Do health insurers beat ERISA, Kennedy-Kesselbaum, and the various state laws? They try. Policies are often festooned with fuzzy language making the effective date of policy provisions difficult to decipher. A policy may have “blackout provisions” stating that a condition will not be considered “preexisting” if treatment was not received for it within a specified number of months prior to the effective date of the policy. The insurer may then claim that a routine regularly scheduled office visit or a consultation where no service was provided constitutes “treatment.” Likewise, the insurer may attempt to categorize any or all services for your disabled family member as “treatment” affecting these blackout provisions. The provider may be very creative in this regard, lumping a visit to the dentist for a filling together with a visit to the cardiologist for a pacemaker.

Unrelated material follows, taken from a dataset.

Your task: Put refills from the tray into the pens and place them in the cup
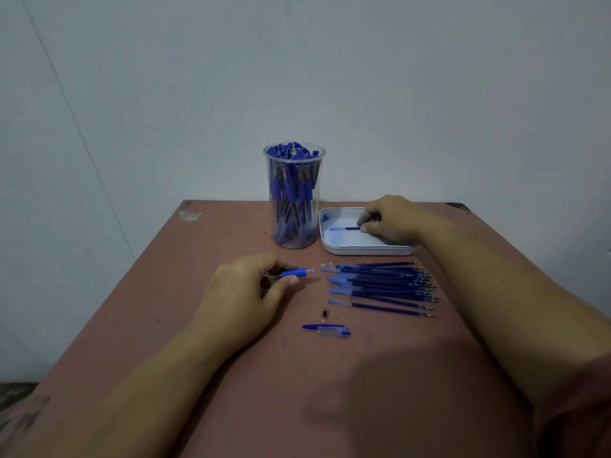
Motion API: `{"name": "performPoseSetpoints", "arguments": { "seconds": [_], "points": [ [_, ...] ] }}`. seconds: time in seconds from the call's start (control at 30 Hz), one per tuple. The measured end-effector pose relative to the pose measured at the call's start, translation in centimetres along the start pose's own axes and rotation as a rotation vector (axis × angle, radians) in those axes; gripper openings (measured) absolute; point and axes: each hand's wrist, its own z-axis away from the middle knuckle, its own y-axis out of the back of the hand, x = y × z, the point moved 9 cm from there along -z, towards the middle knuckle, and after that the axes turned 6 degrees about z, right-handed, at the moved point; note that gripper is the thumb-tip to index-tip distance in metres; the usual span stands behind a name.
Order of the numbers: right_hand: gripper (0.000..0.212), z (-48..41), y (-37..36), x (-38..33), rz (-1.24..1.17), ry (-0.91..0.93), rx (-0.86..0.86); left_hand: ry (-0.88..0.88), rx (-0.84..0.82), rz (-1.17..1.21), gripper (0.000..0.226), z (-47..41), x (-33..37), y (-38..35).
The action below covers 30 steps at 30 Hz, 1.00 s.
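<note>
Right hand [390, 219] pinches a refill [350, 228] in the tray [363, 250]; the refill juts toward 9 o'clock from its fingers. Left hand [244, 289] pinches a pen [296, 272] pointing toward 3 o'clock, with the cup [294, 193] at its 12.

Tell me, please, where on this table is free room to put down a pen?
Bare table lies left of the cup, beyond the left hand. Another bare patch lies between the forearms, nearer than the pen cap. Crowded: right of centre, loose refills lie before the tray where the right hand reaches.
</note>
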Motion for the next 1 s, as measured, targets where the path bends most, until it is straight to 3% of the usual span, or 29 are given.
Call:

Or, most insidiously, the company may agree to pay, and then simply do nothing. It’s unprofessional, it’s punishable by regulatory agencies, and, for a time, it works. There is little so aggravating as having a promise to pay for services, where no payment is being made. Repeated attempts to receive payment may be met with delaying tactics. A particularly obstreperous health insurance company can drag payment out for months simply by repetitiously “not receiving,” “losing,” or not returning documents such as invoices, treatment records, or settlement agreements. This drives up costs to you, and drives you (and your attorney) up the wall. In such a case, a referral to the Insurance Commissioner for that state or territory may be your only option.

While your health insurance agent is helping you fill out an application, it is in your best interest to discuss, frankly and openly, the fact that you have a special needs member of the family. This information, shared with the agent, puts the company on “constructive notice” of your situation, making it less likely that company representatives might at some future point claim to know nothing about the needs of your family. If the company does eventually plead ignorance, constructive notice may be of great help in resolving the matter in your favor.

Also, it is not widely known that disabled Medicare recipients, regardless of their age, are eligible for the same supplemental health care packages ordinarily marketed to recipients over sixty-five years old. These health care supplements can be available for little or no cost to the beneficiary, cutting health care expenses immensely.

WHAT ELSE CAN I SAY?

Health insurance coverage can be a sticky wicket. Special needs knowledge is all too often restricted to only those people whose lives are directly affected by a special needs situation. Ignorance however, does not and generally should not imply callous disregard. Insurance companies, and other corporations providing products to the general public, have become acutely aware of the potential of the special needs population in this country, especially since the passage of the Americans with Disabilities Act.

These companies are always busily seeking out new and innovative ways to provide services to the special needs population. It is, after all, a population of some fifty million Americans. In response to this need, The National Special Needs Network promotes corporate and industry-wide education through Certification of individuals as Qualified Special Needs Professionals.

It is clear that given the current worrisome condition of most state and federal benefits programs intelligent alternatives to these programs must be found. Nowhere is this more important than in the insurance industry, providing as it does a bulwark against fear for millions of Americans. It is in everyone’s best interest not to take anything for granted and to remember that, in the final analysis, the exception proves the rule.

© 1997 Jeffrey H. Minde, Esq.

(* That this is subtitled “An Address to Parents” should not be taken to mean that I do not recognize that Special Needs individuals do not achieve independence and adulthood. The issues addressed herein are equally applicable to the insured adult concerned with his or her own health care coverage dilemmas, as I well know from first hand experience.)